To answer these questions, the data science team used a machine learning platform developed at Cedars-Sinai to predict staffing needs. Data scientists adjusted the platform's algorithms to forecast data points related to the novel coronavirus. Now the platform tracks local hospitalization volumes and the rate of confirmed COVID-19 cases, running multiple forecasting models to help anticipate and prepare for increasing COVID-19 patient volumes with an 85%-95% degree of accuracy.

"Our goal is to have the capacity and the right care available every day to treat the patients who need us, which fluctuates on a daily basis," said Michael Thompson, executive director of Enterprise Data Intelligence at Cedars-Sinai, which developed the platform and runs the forecasts. "We need to match that daily demand with the necessary resources: beds, staff, PPE and other supplies."

Thompson said that the estimates his team provides enable managers to appropriately schedule employees, gauge how long current medical supplies will last and prepare for increases and decreases in hospitalized patients.

Originally, the data science team developed the platform to optimize the way care is provided at the hospital. They have analyzed thousands of data points—such as patient vital signs and length of stay—to predict the most effective treatments for patients, pinpoint which patients have a higher likelihood of being readmitted, and foretell which patients will be most satisfied with their hospital experience.

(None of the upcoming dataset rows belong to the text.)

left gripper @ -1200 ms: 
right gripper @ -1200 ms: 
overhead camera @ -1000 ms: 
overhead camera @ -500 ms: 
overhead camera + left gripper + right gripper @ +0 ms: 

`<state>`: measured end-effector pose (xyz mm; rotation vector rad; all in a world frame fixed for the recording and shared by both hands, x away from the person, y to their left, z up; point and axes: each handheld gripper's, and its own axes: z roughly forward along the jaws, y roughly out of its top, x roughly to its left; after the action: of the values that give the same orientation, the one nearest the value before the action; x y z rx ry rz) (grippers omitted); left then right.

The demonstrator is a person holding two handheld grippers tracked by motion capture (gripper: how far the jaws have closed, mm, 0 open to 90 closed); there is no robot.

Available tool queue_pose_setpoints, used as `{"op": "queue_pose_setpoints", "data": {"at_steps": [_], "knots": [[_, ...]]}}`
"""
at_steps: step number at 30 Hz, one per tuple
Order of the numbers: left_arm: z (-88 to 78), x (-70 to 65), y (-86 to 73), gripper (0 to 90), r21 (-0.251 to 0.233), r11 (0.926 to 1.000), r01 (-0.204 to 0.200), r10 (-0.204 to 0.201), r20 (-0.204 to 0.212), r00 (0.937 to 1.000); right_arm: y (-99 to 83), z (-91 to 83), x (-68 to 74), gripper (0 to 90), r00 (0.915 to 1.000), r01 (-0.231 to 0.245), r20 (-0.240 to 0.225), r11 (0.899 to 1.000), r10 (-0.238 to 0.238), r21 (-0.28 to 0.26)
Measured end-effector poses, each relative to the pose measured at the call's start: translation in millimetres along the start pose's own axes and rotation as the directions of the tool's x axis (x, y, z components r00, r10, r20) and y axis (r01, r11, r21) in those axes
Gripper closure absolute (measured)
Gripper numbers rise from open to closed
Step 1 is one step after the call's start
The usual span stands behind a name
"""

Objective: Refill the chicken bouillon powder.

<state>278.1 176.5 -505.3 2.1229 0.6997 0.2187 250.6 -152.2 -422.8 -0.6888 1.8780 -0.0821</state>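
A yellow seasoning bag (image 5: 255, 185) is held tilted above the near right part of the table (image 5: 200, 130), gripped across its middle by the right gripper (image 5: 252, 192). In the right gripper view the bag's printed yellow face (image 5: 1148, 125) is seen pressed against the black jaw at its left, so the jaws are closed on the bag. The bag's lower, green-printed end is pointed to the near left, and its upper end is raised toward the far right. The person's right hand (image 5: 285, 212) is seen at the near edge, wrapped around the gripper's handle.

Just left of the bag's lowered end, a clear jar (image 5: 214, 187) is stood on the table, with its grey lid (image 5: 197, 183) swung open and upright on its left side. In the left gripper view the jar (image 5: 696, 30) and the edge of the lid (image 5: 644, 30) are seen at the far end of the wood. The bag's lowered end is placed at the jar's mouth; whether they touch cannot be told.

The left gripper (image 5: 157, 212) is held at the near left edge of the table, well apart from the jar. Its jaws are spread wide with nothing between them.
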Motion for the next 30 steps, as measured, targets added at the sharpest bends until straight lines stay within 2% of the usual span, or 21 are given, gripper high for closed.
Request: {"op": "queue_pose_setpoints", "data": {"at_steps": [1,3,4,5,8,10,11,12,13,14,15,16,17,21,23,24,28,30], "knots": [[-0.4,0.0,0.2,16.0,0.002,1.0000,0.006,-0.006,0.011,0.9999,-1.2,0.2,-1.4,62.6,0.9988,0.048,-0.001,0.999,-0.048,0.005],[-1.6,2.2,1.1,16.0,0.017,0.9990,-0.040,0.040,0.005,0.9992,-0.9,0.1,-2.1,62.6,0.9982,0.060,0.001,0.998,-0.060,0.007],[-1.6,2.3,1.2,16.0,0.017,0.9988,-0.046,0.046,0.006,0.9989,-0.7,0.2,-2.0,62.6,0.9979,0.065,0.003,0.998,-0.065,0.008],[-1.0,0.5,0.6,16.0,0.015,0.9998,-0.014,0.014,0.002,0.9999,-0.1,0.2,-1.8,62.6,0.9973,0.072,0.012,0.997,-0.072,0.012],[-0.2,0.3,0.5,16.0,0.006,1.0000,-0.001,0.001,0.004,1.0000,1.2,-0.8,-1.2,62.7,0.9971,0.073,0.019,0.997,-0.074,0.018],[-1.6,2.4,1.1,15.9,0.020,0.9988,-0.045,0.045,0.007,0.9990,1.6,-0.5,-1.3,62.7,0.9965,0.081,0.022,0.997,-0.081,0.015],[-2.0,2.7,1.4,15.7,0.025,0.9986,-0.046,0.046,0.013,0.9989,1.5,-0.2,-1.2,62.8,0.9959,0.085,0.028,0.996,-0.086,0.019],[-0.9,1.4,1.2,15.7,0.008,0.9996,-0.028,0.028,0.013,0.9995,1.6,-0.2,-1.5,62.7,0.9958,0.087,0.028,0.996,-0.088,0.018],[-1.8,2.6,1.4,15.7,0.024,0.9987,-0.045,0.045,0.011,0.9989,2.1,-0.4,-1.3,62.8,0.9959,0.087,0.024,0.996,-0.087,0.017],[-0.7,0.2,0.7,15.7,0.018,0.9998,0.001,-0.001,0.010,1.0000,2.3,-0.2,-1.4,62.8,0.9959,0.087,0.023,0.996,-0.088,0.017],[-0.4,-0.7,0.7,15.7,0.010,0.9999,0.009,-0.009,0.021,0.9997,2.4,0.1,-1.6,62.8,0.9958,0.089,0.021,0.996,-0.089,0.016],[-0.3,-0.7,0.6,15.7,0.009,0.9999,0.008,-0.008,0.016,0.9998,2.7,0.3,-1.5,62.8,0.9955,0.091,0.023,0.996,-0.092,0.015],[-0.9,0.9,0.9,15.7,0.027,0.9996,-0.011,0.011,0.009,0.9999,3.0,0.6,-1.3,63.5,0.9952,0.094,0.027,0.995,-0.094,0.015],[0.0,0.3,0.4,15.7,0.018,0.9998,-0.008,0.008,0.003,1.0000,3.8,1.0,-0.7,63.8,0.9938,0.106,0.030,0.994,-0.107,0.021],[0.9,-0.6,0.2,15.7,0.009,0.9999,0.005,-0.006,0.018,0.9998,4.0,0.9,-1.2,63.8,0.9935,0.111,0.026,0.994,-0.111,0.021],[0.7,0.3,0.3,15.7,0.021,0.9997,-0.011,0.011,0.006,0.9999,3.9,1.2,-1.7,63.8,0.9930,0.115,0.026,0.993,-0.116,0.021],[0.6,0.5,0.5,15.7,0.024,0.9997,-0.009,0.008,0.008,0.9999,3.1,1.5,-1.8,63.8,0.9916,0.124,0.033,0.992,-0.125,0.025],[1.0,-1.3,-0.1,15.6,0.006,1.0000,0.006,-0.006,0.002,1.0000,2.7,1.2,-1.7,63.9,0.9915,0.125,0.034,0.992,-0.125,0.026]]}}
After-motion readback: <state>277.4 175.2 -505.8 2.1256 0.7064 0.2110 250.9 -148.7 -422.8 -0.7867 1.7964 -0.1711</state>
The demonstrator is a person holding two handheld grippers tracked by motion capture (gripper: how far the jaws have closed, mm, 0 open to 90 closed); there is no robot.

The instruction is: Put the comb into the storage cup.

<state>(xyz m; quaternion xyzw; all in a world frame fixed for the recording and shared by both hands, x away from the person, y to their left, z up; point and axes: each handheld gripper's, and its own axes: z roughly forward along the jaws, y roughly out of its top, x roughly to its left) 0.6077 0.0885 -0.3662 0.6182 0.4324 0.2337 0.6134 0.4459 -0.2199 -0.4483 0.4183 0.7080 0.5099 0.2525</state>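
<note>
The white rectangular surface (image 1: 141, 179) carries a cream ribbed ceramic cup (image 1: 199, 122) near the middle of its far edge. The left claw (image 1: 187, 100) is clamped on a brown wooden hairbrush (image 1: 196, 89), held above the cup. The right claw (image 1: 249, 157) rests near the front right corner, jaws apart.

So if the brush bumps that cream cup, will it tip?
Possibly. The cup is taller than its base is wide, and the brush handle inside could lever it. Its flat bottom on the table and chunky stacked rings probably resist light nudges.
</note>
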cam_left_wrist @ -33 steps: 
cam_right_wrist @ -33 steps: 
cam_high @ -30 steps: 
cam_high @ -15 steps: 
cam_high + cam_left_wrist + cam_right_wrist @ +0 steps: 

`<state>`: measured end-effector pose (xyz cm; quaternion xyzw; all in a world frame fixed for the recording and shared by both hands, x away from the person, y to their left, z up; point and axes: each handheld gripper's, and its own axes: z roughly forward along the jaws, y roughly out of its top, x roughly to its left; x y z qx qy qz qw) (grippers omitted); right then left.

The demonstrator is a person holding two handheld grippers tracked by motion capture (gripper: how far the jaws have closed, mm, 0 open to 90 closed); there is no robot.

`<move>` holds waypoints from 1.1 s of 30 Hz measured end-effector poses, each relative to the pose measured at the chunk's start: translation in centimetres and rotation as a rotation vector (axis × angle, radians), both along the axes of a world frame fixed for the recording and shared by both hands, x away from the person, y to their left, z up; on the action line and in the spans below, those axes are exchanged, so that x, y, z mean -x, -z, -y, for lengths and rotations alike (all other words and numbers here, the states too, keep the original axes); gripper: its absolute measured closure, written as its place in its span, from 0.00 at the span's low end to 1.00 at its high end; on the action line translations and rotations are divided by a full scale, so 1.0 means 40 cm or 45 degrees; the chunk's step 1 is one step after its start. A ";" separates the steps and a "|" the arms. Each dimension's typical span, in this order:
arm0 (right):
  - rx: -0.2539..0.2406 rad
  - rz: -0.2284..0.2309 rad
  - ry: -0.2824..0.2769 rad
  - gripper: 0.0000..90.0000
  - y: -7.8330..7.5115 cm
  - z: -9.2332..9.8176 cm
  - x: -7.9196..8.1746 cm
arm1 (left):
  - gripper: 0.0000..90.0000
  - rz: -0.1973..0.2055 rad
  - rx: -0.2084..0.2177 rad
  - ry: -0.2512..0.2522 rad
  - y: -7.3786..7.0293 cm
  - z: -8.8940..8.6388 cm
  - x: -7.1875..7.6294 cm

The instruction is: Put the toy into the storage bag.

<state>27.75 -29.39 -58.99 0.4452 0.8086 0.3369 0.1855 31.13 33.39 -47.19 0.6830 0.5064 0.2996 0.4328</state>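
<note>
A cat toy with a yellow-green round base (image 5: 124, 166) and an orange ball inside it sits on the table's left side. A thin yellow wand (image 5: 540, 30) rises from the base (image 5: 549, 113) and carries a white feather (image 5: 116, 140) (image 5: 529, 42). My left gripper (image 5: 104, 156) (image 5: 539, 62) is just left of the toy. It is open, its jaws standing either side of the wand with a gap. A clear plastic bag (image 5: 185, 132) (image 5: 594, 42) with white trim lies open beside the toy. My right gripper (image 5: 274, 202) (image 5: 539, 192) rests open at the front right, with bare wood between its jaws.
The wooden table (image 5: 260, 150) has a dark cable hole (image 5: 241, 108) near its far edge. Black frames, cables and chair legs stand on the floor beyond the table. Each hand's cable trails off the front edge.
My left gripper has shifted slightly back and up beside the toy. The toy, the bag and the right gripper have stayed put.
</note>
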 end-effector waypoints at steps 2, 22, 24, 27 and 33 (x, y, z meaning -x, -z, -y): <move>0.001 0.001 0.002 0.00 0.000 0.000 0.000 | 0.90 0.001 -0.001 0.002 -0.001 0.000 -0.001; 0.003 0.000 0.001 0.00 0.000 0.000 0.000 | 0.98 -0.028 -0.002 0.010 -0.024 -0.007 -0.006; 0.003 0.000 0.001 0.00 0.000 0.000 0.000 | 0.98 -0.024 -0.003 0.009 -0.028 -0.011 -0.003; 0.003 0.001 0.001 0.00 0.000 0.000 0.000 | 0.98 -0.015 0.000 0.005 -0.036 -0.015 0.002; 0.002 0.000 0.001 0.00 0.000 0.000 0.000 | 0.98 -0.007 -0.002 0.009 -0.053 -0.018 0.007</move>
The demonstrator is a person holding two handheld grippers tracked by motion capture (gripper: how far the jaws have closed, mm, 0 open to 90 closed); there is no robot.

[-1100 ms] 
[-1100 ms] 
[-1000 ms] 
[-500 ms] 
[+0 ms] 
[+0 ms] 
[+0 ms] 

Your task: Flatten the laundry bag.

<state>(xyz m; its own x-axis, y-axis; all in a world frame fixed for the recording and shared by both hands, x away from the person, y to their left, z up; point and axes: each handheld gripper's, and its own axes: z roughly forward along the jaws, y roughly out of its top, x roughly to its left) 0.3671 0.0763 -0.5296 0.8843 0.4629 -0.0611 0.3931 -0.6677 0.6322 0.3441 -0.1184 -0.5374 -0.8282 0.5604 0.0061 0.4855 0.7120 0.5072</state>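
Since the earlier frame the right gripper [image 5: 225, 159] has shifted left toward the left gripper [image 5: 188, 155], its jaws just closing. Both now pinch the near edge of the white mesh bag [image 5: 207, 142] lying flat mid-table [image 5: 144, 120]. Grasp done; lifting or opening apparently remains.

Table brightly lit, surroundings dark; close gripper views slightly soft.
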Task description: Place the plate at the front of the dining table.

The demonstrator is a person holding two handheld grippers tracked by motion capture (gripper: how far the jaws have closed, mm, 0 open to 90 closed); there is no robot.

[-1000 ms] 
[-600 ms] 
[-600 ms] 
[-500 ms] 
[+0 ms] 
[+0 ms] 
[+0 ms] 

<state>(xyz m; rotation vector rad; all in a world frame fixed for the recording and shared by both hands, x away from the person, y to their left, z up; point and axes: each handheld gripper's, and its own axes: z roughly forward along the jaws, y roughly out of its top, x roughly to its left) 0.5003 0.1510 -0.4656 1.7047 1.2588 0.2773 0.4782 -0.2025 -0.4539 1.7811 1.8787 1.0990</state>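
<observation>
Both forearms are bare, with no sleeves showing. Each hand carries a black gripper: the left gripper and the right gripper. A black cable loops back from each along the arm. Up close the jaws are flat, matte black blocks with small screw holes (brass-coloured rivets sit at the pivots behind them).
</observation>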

Even if you've never been to a hospital, you've likely encountered predictive analytics similar to the ones that Thompson and his team are applying to patient healthcare needs. They are an unseen aspect of our everyday lives that impact the way you drive, shop, vote, communicate and even watch TV.

For example, when Netflix recommends a movie you might like, it uses the same underlying algorithms that help the medical center estimate the likelihood that patients will take their prescribed medications after returning home. When Google Maps analyzes traffic to recommend your best driving route, it's using the same underlying algorithm that the medical center has employed to estimate patient care plans and disease progression.

Because the medical center's platform uses machine learning, it can automatically learn from its own mistakes and get "smarter," Thompson said.

"If it predicts that tomorrow we’ll have 100 COVID-19 patients, but that actual number turns out to be 90, then the platform automatically goes back and tries to relearn what changed to cause the outcome to be different," Thompson said. "The platform hones its ability to recognize patterns and becomes smarter every day."